In other embodiments, magnetic separation systems may employ other mechanisms to transport material mix through a magnetic filter that includes magnetic arrays. Referring to FIG. 5, for example, a magnetic separation system may include a drum 30 with magnetic arrays 10 located on the circumferential surface of the drum, or on a fixed axis or shaft 31 on which the drum 30 rotates. The drum 30 may rotate immersed in or in contact with a material mix 20 and may separate magnetic particles 23 from the material mix 20. In this embodiment, the magnetic particles 23 may be attracted to the drum 30, and the drum's rotation may push the magnetic particles 23 towards drop-off point 27, where the magnetic material 23 is separated from drum 30. Other mechanisms may be used that allow the material mix to be transported through a magnetic filter using magnetic arrays and magnetic material to be separated from the material mix.

FIG. 6 is a flowchart of a method for a magnetic separation. The magnetic separation system may include at least one pulley system to transport a stream of material mix through a magnetic filter, e.g., through a spatially modulated magnetic field. In operation 301, one or more spatially modulated magnetic fields are applied to a stream of material mix. The spatially modulated magnetic field may be generated by magnetic arrays. In one embodiment, the spatially modulated magnetic field may be fixed onto a structure and directed towards the stream of material mix. As the material mix is transported through the spatially modulated magnetic field, the field may exert constant strength or magnitude onto the stream of material mix that passes within the field's vicinity, and thus attracting a constant amount of magnetic particles in its vicinity. In another embodiment, the spatially modulated magnetic field may vary in strength as the stream of material mix is transported through the field. The strength variation may change through time (as the position of the magnetized or unmagnetized regions changes relative to the material mix) and may exert a field of different strength on the material mix at different points in the stream. The spatially modulated magnetic field may cause magnetic particles to become attracted to the magnetic arrays' near vicinity. The magnetic particles attracted to the magnetic arrays are then separated from the stream of material mix in operation 302 for example through gravitational forces pulling on the rest of the material mix. In operation 303 the rest of the material mix may be output, for example, onto a conveyor system that receives a stream of filtered material mix. If the spatially modulated magnetic field in operation 301 is at a constant strength, the filtered material may have a uniform distribution of magnetic particles. If the spatially modulated magnetic field in operation 301 is time-varying, the filtered material may have a spatially varying distribution of magnetic particles.

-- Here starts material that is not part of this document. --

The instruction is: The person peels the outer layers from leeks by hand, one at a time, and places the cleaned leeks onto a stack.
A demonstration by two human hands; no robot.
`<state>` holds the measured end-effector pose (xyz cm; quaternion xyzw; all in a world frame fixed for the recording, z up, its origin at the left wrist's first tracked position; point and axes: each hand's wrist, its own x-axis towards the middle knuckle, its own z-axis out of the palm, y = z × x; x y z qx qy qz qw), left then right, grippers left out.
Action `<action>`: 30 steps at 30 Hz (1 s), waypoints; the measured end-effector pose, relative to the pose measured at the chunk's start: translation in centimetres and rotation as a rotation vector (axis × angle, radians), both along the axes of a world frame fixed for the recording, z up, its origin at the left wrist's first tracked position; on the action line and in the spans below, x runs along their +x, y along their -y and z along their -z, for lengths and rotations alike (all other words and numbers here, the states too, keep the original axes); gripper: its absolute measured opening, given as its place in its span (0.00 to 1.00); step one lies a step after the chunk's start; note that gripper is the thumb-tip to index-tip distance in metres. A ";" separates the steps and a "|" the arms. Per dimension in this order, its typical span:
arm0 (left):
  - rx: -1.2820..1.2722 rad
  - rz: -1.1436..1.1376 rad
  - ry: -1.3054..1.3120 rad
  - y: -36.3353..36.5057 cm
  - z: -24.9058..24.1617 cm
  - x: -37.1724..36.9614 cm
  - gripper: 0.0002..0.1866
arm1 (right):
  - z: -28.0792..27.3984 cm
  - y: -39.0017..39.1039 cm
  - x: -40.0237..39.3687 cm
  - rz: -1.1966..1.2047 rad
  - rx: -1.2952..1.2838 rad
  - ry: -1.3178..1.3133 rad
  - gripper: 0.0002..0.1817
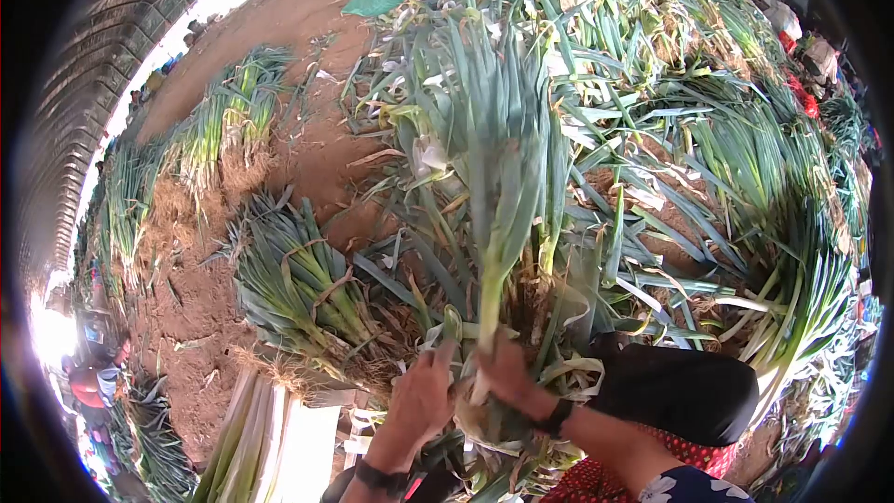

Different embodiments are disclosed herein. Features of certain embodiments may be combined with features of other embodiments; thus certain embodiments may be combinations of features of multiple embodiments. The foregoing description of the embodiments of the invention has been presented for the purposes of illustration and description. It is not intended to be exhaustive or to limit the invention to the precise form disclosed. It should be appreciated by persons skilled in the art that many modifications, variations, substitutions, changes, and equivalents are possible in light of the above teaching. It is, therefore, to be understood that the appended claims are intended to cover all such modifications and changes as fall within the true spirit of the invention.

Claims (2)

What is claimed is:
1. A magnetic separation device comprising:
a fixed wheel having a plurality of
permanent magnetic arrays, each array including at least two rows of a plurality of successive positive and negative magnetic regions magnetized into the fixed wheel, wherein at least two of the magnetic regions have different magnetic strengths; and
a conveyance mechanism configured to cause the mixture of magnetic and non-magnetic materials to be disposed within magnetic fields of the arrays.
2. The magnetic separation device of claim 1, wherein the conveyance mechanism includes a conveyer belt.